**WHAT THE EXERCISE ASKS:** Which lines in the records below contain the word "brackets"? Return each of them.

*** DATA FOR THIS EXERCISE ***

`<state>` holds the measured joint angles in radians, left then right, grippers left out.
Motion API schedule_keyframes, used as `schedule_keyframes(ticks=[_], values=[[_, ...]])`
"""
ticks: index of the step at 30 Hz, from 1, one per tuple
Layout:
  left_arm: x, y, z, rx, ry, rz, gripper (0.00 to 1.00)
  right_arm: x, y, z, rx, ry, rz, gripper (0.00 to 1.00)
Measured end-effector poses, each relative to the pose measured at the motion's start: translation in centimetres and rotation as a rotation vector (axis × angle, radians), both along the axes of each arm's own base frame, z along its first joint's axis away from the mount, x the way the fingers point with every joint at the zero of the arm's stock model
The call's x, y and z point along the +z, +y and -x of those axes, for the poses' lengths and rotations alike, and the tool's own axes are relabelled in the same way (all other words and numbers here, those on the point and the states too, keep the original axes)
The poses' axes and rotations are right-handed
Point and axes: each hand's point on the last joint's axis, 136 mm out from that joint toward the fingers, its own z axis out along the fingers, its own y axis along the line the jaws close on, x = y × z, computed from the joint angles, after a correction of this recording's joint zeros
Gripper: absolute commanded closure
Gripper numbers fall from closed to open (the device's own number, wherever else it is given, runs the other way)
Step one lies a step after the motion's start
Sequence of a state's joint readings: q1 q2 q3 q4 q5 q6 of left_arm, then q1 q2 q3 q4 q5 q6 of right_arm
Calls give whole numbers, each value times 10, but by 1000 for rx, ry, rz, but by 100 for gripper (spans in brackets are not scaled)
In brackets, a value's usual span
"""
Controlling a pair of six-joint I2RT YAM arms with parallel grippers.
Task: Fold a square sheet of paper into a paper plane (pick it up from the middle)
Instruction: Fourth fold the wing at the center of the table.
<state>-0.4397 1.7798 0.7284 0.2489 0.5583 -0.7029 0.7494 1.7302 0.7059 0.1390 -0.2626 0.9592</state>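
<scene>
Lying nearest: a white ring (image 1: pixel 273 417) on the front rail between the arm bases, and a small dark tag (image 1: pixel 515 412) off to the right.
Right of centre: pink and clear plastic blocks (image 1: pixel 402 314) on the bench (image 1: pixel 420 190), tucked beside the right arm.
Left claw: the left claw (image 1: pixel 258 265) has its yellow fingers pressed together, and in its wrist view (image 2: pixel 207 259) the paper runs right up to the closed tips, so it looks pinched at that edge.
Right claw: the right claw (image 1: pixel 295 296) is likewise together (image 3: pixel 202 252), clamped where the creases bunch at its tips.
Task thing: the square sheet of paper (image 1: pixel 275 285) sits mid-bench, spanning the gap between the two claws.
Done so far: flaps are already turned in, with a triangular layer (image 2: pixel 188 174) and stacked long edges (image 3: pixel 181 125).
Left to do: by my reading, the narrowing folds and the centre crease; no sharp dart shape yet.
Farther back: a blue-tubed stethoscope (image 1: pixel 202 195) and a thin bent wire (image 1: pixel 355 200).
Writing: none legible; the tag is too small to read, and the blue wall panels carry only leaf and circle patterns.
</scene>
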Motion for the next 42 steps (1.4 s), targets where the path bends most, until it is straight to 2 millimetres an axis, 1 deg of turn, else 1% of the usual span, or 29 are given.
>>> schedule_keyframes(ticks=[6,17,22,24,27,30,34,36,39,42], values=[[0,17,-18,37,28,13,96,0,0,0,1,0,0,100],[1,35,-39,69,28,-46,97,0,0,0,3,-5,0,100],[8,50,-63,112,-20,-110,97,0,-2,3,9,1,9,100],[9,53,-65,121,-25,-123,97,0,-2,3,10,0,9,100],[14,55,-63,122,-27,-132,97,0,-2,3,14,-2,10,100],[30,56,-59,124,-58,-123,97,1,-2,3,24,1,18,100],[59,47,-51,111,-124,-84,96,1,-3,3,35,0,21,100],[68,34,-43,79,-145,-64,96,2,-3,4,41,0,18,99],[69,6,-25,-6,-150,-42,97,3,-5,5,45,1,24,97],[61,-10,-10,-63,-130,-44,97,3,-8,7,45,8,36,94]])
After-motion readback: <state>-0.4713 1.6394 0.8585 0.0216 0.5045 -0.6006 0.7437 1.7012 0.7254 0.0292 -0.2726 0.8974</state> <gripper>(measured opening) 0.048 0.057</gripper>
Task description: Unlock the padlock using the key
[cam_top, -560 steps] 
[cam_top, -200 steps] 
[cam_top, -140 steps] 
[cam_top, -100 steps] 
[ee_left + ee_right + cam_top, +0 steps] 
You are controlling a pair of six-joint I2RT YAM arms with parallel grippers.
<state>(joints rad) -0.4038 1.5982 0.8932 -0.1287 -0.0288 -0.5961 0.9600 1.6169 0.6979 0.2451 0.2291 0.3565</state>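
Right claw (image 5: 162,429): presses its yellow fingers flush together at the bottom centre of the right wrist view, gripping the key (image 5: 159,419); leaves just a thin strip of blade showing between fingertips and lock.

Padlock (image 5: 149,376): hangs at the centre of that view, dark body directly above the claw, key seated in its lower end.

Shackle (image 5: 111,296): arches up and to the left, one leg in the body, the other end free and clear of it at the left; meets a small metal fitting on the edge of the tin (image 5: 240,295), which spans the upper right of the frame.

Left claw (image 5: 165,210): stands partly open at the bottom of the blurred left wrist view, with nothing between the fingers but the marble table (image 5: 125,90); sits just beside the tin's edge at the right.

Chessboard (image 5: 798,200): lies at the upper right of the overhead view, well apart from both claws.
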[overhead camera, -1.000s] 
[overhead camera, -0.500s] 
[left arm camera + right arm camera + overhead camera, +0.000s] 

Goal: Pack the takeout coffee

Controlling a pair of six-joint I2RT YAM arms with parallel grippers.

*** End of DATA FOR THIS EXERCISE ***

**WRITTEN RESPONSE:**
Calls give whole numbers, each value times 10, but by 1000 for rx, ry, rz, but by 100 for gripper (spans in brackets are not scaled)
In brackets, a value's usual span

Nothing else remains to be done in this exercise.